9. The method of claim 8, wherein, in the step of creating the
clusters, a smaller number of clusters than the number of words
included in the continuous speech are created.
10. The method of claim 8, wherein the creating of the clusters
comprises: extracting a pronunciation array from each word; and
creating the clusters from the continuous speech according to
vector quantization by using the extracted pronunciation array as a
vector.
11. The method of claim 8, wherein, in the step of extracting the
representative word, the representative word is extracted according
to a probability of appearance of words in the cluster or in the
continuous speech.
12. The method of claim 8, wherein, in the step of recognizing the
continuous speech finally, the continuous speech is recognized
finally by use of words that are not extracted as the
representative word from the continuous speech.

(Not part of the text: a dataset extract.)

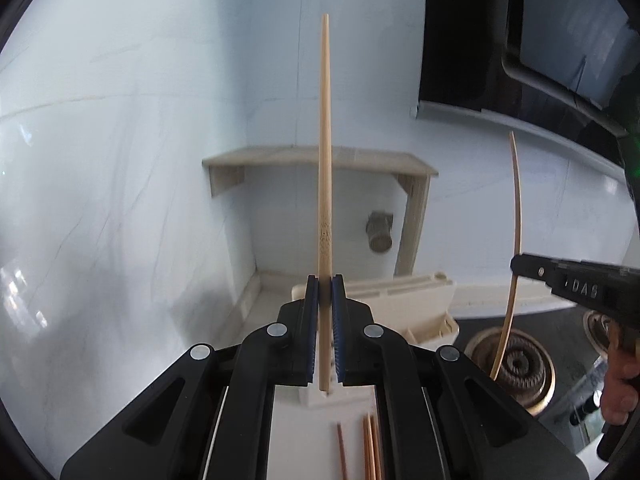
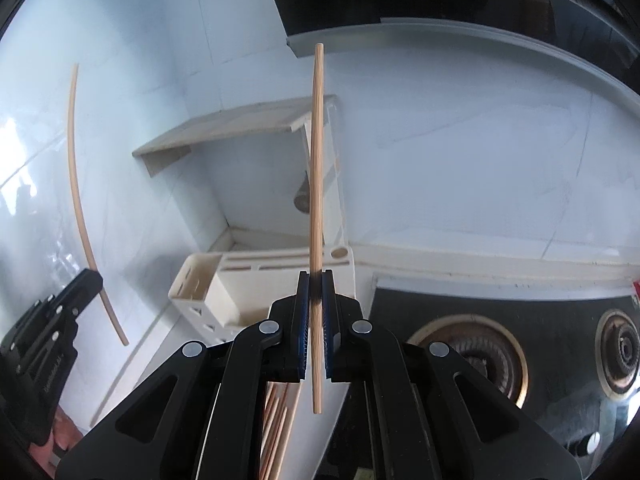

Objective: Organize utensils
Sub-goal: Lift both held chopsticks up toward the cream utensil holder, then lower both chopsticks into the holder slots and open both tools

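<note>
My left gripper (image 1: 325, 280) is shut on a pale bamboo chopstick (image 1: 325, 152) that stands upright and rises far above the blue pads. My right gripper (image 2: 316, 274) is shut on a second bamboo chopstick (image 2: 317, 168), also upright, its lower end hanging below the jaws. In the left wrist view the right gripper (image 1: 516, 266) and its chopstick (image 1: 516, 220) appear at the right. The left gripper (image 2: 94, 278) and its chopstick (image 2: 78, 184) show at the left of the right wrist view. Several more chopsticks (image 1: 372, 448) lie on the white counter below.
A cream utensil holder (image 2: 208, 292) with slots and a round hole stands against the tiled wall. Above it hangs a beige wall shelf (image 1: 320, 160). A black gas hob with burners (image 2: 476, 356) lies to the right. A hand (image 1: 620, 384) grips the right tool.
</note>
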`<state>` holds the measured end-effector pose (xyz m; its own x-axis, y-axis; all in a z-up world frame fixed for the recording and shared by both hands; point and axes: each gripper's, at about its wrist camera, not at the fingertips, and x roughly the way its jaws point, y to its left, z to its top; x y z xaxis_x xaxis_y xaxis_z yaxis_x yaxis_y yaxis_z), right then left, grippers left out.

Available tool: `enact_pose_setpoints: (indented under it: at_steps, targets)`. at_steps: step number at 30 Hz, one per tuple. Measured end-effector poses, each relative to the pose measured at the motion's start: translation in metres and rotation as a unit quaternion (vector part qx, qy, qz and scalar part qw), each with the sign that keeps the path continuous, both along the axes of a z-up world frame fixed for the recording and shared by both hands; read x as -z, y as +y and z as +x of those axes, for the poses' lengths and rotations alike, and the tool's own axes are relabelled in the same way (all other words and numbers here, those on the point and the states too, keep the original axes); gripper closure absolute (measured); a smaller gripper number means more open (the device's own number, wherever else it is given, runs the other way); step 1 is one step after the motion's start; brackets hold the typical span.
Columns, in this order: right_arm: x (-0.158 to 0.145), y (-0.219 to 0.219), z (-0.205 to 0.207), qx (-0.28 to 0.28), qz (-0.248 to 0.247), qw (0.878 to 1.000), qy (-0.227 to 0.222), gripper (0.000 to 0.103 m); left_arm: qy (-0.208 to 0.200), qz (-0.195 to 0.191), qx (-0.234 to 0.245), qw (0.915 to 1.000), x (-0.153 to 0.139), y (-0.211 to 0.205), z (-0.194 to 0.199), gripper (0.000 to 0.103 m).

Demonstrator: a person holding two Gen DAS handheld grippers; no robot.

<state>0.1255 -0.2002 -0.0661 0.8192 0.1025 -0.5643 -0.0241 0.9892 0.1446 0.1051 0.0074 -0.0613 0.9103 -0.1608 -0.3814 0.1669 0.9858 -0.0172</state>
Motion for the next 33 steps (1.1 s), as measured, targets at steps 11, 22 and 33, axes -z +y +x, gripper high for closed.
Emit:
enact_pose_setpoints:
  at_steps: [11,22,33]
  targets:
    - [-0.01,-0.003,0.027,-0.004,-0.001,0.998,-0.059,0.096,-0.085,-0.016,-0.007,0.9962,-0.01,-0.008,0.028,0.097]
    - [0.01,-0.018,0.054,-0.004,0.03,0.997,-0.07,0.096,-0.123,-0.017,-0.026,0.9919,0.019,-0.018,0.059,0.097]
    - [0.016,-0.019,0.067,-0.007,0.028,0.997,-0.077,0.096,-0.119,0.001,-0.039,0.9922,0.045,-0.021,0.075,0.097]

13. The method of claim 8, further comprising creating a language
model having the extracted representative words.
Description
CROSS-REFERENCE TO RELATED APPLICATIONS
[0001] This application claims the benefit of Korean Patent
Application No. 10-2013-0073990, filed with the Korean Intellectual
Property Office on Jun. 26, 2013, the disclosure of which is
incorporated herein by reference in its entirety.
BACKGROUND
[0002] 1. Technical Field
[0003] The present invention relates to an apparatus and a method
for recognizing continuous speech, more specifically to an
apparatus and a method for recognizing continuous speech having a
large volume of vocabulary.
[0004] 2. Background Art
[0005] Nowadays, the speech recognition technology is used in a
vehicle to operate various kinds of equipment. The most typical use
of the speech recognition technology is for recognizing destination
place names. Recently, systems for recognizing continuous speech
have been increasingly utilized for the speech recognition system
in motor vehicles.
[0006] The conventional system for recognizing continuous speech
extracts a frequency of occurrence of a word or a word array by use
of statistics information of collected sentences, calculates a
probability of occurrence of the word or the word array using this
extracted frequency of occurrence, and then uses the information of
probability of occurrence in the step of speech recognition.

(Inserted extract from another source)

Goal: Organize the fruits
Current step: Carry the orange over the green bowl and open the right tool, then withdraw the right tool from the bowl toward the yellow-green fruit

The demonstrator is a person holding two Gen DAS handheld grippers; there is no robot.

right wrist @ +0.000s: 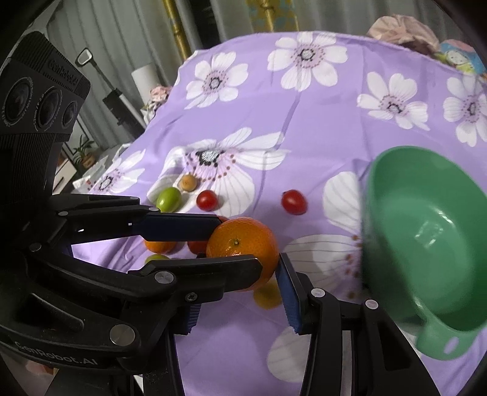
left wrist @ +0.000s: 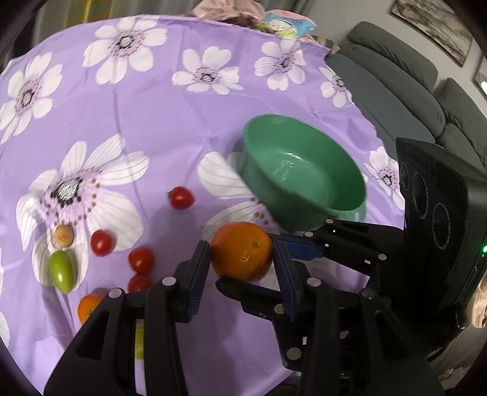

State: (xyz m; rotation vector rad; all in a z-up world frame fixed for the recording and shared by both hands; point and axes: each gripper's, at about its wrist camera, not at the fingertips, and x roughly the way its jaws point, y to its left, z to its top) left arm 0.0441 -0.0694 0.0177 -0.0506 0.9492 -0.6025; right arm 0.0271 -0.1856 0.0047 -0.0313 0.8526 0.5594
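A round orange hangs gripped above the cloth, near a tilted, empty green bowl.

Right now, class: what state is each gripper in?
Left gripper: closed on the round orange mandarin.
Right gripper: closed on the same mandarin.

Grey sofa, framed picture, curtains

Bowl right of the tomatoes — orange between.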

[0007] However, there can be millions of possible vocabularies when
destination place names are recognized. In addition, it is assumed
that most vocabularies have the same probability of occurrence
because they have little differences in the probability of
occurrence between the words or word arrays, and the probability of
occurrence becomes very low in inverse proportion to the number of
vocabularies. Accordingly, the conventional system in the vehicle
cannot recognize the destination place names properly.

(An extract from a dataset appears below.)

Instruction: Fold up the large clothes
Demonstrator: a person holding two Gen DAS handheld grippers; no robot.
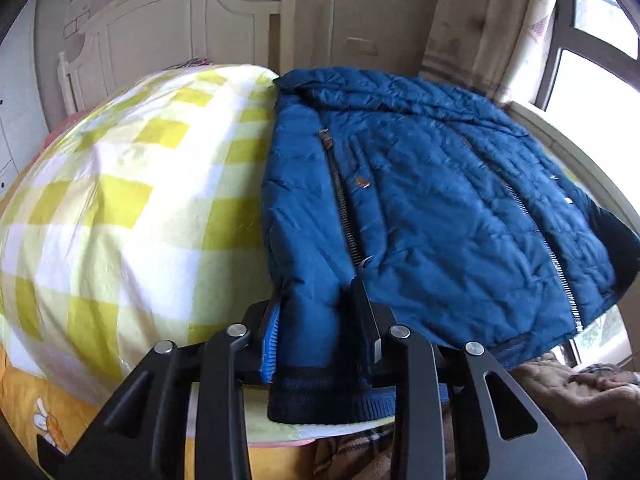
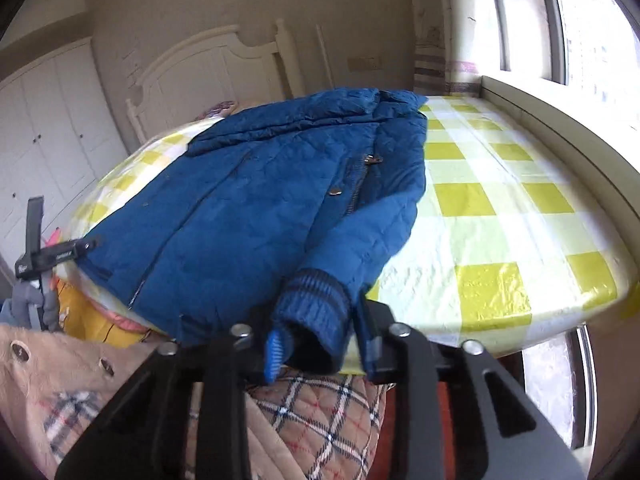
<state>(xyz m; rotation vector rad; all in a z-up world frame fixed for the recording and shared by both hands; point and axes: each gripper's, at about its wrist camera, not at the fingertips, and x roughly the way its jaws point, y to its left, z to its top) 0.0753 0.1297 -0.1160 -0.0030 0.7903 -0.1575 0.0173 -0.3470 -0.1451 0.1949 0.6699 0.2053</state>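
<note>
Crowding jacket [image 2: 248,216]: plaid coat [image 2: 320,412] (near edge)

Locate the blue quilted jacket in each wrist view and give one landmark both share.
Left wrist: blue quilted jacket fills the centre and right, its ribbed cuff between the left gripper's fingers at the bottom.
Right wrist: the jacket lies centre-left, a cuff at the right gripper.
Shared landmark: the white headboard behind the yellow checked cover.
</note>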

[0008] Korean Publication Patent No. 2009-0065102 (METHOD AND
APPARATUS FOR LEXICAL DECODING) suggests a system for recognizing
speech employing a cluster. However, the method suggested in Korean
Publication Patent No. 2009-0065102 is suitable to recognize an
isolated word but is not suitable to recognize continuous
speech.
SUMMARY
[0009] The present invention provides an apparatus and a method for
recognizing continuous speech that can recognize sentence patterns
having a user's intention by use of representative words selected
from an entire vocabulary and can finally recognize continuous
speech having a large volume of vocabulary by use of the recognized
sentence patterns and their similar words.
[0010] However, the present invention shall by no means be
restricted by the present descriptions and shall be clearly
understood through the following descriptions.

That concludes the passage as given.